Esta pareja no es notada por nadie, pues todos, incluyendome, estan distraidos con la pareja perfecta que ahora trata de meter una maleta gigante en la parte superior, cosa improbable o en el peor de los casos imposible pues a simple vista las medidas simplemente no encajan, pero ambos con una mirada de ser demasiado buenos para el mundo, o en este caso en particular para el autobus, lo siguen intentando, ahora con la fuerza agregada de los dos brazos de Angelina.

–Ponte la almohada para que estés más comoda–de nuevo el señor

La pareja a mi lado izquierdo ocupa un solo asiento, el catorce. Es un padre de cierta edad que lleva en sus piernas a este niña ahora se hecha bolita sobre sus piernas, él la abraza mientras la mira con tanta ternura que no soy capaz siquiera de intentar describir o comprender, basta con mencionar que al tiempo que le dice lo de la almohada le da un beso tronado en la cabeza.

En el trece unos ronquidos. La madre duerme a pierna suelta.

El no esta una posición cómoda y, no esta de más decirlo, ni siquiera busca una. Se ve totalmente dispuesto a pasar la noche en vela con la cría sobre las piernas.
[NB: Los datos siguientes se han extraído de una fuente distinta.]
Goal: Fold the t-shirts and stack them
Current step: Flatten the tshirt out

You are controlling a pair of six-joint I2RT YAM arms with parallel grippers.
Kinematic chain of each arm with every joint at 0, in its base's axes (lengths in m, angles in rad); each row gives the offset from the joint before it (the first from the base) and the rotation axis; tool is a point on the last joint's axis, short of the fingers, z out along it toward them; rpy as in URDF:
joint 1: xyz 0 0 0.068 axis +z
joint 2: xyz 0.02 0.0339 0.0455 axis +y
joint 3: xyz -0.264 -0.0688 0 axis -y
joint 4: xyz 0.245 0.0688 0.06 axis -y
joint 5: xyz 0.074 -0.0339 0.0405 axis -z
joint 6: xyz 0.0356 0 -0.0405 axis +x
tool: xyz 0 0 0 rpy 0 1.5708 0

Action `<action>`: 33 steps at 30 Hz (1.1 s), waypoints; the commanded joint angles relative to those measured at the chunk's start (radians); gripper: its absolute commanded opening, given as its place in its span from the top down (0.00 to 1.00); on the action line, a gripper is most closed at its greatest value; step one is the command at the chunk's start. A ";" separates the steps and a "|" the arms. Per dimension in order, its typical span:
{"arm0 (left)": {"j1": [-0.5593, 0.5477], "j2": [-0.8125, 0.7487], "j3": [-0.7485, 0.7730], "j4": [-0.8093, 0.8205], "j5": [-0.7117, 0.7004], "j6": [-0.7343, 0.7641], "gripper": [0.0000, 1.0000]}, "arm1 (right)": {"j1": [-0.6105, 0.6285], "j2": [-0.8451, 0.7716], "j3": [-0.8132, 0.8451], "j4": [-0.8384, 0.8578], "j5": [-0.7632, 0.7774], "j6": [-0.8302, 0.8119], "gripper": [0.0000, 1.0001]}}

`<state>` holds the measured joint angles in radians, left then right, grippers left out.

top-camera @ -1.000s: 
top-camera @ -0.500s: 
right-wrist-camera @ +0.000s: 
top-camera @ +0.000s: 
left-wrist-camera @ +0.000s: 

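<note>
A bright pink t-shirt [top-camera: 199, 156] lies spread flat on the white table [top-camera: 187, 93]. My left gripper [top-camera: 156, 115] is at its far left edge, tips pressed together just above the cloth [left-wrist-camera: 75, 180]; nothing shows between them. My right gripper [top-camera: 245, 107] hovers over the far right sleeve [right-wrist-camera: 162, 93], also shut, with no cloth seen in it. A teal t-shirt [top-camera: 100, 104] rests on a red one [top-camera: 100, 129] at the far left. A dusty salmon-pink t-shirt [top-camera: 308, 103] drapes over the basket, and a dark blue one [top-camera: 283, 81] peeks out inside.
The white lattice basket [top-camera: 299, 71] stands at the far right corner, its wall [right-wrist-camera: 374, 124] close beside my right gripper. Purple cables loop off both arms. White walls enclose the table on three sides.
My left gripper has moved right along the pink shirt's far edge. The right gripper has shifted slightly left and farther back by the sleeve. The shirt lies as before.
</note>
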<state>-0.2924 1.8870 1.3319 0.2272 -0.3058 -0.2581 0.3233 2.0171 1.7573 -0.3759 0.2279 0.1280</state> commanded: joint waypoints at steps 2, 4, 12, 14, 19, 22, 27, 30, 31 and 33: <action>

Truena otro beso en la cabeza de la pequeña.

–Ya duermete– le dice

La atención de todos sigue volcada sobre la chica del cinco da un espectáculo al cambiarse la sudadera.

El padre con una actitud estoica, con el pecho inflamado de orgullo, con los ojos bien abiertos recarga la cabeza lo mejor que puede sin incomodar a la damita.

Aquí el heroe. Aquí en el catorce el digno de admiración, el de la panza notable y no el del abdomen a cuadros del cuatro.

Aquí el padre con su hija.

Aquí a mi lado en el catorce, un hombre.